Exercise instructions - Would you repeat every line of the data exactly?

Provided material -
________________
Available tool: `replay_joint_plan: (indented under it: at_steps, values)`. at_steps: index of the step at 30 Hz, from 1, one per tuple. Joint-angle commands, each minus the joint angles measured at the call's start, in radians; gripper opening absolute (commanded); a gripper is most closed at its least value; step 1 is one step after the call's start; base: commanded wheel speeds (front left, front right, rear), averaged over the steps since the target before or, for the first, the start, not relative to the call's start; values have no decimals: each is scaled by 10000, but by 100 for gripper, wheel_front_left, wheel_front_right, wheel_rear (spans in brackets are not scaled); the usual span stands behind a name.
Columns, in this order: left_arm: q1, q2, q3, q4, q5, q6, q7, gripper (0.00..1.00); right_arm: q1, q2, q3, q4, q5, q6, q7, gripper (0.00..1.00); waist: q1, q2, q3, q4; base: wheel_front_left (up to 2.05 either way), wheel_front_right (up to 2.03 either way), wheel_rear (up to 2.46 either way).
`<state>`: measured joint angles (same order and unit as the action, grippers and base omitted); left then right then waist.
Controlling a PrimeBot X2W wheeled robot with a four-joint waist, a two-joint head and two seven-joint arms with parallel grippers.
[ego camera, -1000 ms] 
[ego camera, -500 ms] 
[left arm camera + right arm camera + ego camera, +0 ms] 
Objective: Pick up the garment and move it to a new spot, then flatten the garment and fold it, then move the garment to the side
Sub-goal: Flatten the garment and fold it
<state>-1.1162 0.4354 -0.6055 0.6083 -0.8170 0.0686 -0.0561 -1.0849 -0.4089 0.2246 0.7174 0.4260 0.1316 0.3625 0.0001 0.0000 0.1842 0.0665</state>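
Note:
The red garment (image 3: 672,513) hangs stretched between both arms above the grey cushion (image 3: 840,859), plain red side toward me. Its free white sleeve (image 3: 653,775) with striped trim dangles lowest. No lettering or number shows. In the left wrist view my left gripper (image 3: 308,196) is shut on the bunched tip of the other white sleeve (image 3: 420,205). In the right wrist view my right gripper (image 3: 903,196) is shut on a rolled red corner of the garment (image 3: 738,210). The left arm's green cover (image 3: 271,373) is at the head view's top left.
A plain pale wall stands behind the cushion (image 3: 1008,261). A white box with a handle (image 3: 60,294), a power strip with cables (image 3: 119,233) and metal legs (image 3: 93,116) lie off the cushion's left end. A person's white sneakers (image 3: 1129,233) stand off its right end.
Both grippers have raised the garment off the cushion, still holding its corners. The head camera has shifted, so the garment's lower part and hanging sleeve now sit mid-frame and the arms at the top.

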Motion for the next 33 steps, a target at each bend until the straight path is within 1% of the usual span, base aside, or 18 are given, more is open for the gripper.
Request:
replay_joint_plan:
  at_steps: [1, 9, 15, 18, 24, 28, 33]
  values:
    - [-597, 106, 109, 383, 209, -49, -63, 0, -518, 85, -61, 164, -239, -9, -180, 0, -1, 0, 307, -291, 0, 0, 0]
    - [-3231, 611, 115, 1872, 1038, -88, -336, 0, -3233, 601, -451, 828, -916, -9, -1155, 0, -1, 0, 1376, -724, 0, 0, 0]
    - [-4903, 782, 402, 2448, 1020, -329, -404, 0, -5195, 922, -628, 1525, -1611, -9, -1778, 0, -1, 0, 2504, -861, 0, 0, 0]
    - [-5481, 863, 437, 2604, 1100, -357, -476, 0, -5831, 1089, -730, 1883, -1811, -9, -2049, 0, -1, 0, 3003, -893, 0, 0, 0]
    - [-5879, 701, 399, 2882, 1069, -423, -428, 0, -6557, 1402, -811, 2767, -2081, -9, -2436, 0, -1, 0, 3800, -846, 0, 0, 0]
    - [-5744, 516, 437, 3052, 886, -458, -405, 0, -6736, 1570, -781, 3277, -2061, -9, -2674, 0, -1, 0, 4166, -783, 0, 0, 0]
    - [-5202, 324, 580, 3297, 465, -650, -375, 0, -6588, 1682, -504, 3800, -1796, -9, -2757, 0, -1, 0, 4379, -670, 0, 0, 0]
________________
Output of the task -
Available tool: `replay_joint_plan: (indented under it: at_steps, values)`. at_steps: index of the step at 30 Hz, from 1, one per tuple. Joint-angle commands, each minus the joint angles measured at the call's start, in radians; gripper opening absolute (commanded); a gripper is most closed at its least value; step 1 is one step after the call's start; base: commanded wheel speeds (front left, front right, rear), averaged over the steps since the target before or, for the first, the start, not relative to the call's start; values have no decimals: each is scaled by 10000, but by 100 for gripper, wheel_front_left, wheel_front_right, wheel_rear (spans in brackets are not scaled); the usual span stands behind a name.
Columns, in this order: left_arm: q1, q2, q3, q4, q5, q6, q7, gripper (0.00..1.00); right_arm: q1, q2, q3, q4, q5, q6, q7, gripper (0.00..1.00); waist: q1, q2, q3, q4; base: wheel_front_left (up to 2.05 either way), wheel_front_right (up to 2.03 either way), wheel_rear (up to 2.46 either way).
`<state>`: measured joint angles (same order and unit as the action, grippers and base omitted); left then right then waist.
Controlling a PrimeBot X2W wheeled robot with a four-joint waist, a two-joint head and two seven-joint arms with parallel grippers.
[ego camera, -1000 ms] 
[ego camera, -500 ms] 
[left arm camera + right arm camera + ego camera, +0 ms] 
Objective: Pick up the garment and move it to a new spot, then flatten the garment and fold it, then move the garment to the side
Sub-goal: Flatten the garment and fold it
<state>-1.1162 0.4354 -0.6055 0.6083 -0.8170 0.0686 -0.0561 -1.0849 -0.4089 0.2246 0.7174 0.4260 0.1316 0.3625 0.0001 0.0000 0.1842 0.0665</state>
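Note:
The red garment (image 3: 672,513) hangs stretched between both arms above the grey cushion (image 3: 840,859), plain red side toward me. Its free white sleeve (image 3: 653,775) with striped trim dangles lowest. No lettering or number shows. In the left wrist view my left gripper (image 3: 308,196) is shut on the bunched tip of the other white sleeve (image 3: 420,205). In the right wrist view my right gripper (image 3: 903,196) is shut on a rolled red corner of the garment (image 3: 738,210). The left arm's green cover (image 3: 271,373) is at the head view's top left.
A plain pale wall stands behind the cushion (image 3: 1008,261). A white box with a handle (image 3: 60,294), a power strip with cables (image 3: 119,233) and metal legs (image 3: 93,116) lie off the cushion's left end. A person's white sneakers (image 3: 1129,233) stand off its right end.
Both grippers have raised the garment off the cushion, still holding its corners. The head camera has shifted, so the garment's lower part and hanging sleeve now sit mid-frame and the arms at the top.
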
Motion for the next 33 steps, a target at each bend until the straight path is within 1% of the usual span, base aside, or 18 are given, more is open for the gripper.
Request:
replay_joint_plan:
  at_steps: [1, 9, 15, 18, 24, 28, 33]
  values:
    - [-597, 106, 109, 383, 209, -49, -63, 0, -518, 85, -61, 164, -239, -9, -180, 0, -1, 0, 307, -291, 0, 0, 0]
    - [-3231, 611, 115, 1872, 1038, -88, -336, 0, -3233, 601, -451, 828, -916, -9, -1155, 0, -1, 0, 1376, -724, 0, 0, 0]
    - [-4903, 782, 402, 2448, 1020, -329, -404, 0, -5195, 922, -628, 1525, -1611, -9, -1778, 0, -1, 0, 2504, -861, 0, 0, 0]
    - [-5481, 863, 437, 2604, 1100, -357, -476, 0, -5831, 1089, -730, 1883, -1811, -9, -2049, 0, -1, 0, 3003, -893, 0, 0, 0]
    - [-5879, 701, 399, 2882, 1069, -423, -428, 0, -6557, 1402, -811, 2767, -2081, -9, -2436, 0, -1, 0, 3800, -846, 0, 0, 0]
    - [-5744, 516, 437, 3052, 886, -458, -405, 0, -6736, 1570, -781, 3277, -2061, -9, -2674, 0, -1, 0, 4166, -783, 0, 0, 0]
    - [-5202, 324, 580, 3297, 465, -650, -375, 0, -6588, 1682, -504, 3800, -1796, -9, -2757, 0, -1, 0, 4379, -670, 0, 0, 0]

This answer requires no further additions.